At the same time, the ELN has been establishing or strengthening its presence in areas formerly under FARC control as the latter group demobilizes. In some cases, the ELN has been absorbing dissident FARC elements into its ranks.


Resultado de imagem para ELN colombia


In chaotic Venezuela, guerrillas from Colombia find new territory to grow
http://www.miamiherald.com/news/nation-world/world/americas/venezuela/article212293514.html

BOGOTA, COLOMBIA 
With dark curly hair and a wiry frame, the 29-year-old gold miner said she had grown used to the violence, lawlessness and the rule of strongmen in southeastern Venezuela.

For years, the muddy patch of land that she worked with her family had been trapped in a turf war between rival gangs that left dozens dead.

But life changed abut a year ago when a new gang arrived: Colombia’s National Liberation Army, or ELN.

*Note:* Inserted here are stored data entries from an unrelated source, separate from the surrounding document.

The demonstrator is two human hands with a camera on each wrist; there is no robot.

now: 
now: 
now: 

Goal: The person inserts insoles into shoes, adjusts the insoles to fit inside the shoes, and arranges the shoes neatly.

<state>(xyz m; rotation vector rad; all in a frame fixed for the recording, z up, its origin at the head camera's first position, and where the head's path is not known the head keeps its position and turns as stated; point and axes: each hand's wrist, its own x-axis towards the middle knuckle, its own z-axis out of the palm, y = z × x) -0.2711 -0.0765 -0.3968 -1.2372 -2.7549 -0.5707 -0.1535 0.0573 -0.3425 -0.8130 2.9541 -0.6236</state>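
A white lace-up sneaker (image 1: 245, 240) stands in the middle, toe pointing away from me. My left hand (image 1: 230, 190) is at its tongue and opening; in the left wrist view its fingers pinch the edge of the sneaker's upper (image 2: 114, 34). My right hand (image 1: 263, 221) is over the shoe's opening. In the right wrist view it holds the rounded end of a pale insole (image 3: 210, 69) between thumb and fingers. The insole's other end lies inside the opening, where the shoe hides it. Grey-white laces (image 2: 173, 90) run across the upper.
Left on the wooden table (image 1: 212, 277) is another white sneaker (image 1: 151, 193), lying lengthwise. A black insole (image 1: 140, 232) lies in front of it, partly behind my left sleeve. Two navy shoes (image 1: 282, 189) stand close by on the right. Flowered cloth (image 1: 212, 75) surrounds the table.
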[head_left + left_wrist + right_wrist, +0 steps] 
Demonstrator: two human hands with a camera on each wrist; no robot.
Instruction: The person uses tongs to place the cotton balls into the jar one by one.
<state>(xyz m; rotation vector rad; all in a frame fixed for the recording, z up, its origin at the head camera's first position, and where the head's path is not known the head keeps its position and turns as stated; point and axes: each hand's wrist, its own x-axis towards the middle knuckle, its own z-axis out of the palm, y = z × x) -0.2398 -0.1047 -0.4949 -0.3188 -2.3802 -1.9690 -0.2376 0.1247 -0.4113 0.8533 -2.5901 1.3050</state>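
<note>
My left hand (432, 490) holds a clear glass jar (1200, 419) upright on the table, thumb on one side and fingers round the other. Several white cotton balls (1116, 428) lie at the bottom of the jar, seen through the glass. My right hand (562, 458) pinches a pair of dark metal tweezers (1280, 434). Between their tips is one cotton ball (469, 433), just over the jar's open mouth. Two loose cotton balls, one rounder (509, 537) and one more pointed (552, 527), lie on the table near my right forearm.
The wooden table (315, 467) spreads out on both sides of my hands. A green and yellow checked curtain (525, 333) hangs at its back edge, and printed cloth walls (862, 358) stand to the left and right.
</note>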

The miner said more than 100 well-armed ELN soldiers — hauled in by truck and wearing unmarked fatigues — descended on her isolated mining village along the border with Guyana and almost 500 miles away from the Colombian border.

“People were saying ‘the guerrillas are coming, the guerrillas are coming from Colombia,’” recalled the woman, who asked to remain anonymous out of fear her family could face retaliation. “And then from one day to the next, they were there.”

The guerrilla group has been present along the Venezuelan-Colombian border for decades, but there are indications that the Marxist-inspired rebels are growing stronger and more brazen as they capitalize on the general chaos and security breakdown in Venezuela.

On Thursday, Javier Tarazona, with the Venezuelan human rights group REDES, asked Venezuela’s attorney general to investigate a spate of homicides and kidnappings along the border that he attributes to the ELN and other Colombian gangs.

The guerrillas “are shamelessly advancing in Venezuelan territory to completely control all of the border crossings and all of the areas along the border,” Tarazona said. “And what surprises us is the complacent attitude of the Venezuelan authorities. What surprises us is that no one is trying to stop these actions.”

Earlier this year, REDES reported that the ELN was helping deliver boxes of government-subsidized food in Venezuela and slapping its own propaganda on the products. In addition, Tarazona has accused the ELN of distributing leaflets, notebooks and coloring books at primary schools in at least eight states as part of an “indoctrination program.”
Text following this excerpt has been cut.